About this task: A complete and exact copy of the data below is required.

• • • • •

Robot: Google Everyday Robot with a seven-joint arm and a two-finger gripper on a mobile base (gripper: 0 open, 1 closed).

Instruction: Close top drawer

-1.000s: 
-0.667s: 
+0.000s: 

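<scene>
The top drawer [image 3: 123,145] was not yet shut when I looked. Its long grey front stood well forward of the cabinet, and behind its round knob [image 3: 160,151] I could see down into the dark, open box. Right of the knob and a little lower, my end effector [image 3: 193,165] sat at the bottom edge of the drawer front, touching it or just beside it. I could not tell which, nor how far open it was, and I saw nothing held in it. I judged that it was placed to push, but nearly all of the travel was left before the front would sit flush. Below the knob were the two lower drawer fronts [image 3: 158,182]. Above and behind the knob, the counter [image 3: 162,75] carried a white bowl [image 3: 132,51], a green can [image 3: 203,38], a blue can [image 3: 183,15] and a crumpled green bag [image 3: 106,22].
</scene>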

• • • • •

Solution:
Robot: Google Everyday Robot with a seven-joint arm and a two-finger gripper on a mobile base (gripper: 0 open, 1 closed).

Instruction: Close top drawer

-1.000s: 
-0.667s: 
+0.000s: 

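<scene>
The top drawer [image 3: 123,145] was not yet shut when I looked. Its long grey front stood well forward of the cabinet, and behind its round knob [image 3: 160,151] I could see down into the dark, open box. Right of the knob and a little lower, my end effector [image 3: 193,165] sat at the bottom edge of the drawer front, touching it or just beside it. I could not tell which, nor how far open it was, and I saw nothing held in it. I judged that it was placed to push, but nearly all of the travel was left before the front would sit flush. Below the knob were the two lower drawer fronts [image 3: 158,182]. Above and behind the knob, the counter [image 3: 162,75] carried a white bowl [image 3: 132,51], a green can [image 3: 203,38], a blue can [image 3: 183,15] and a crumpled green bag [image 3: 106,22].
</scene>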

This exercise has now been completed.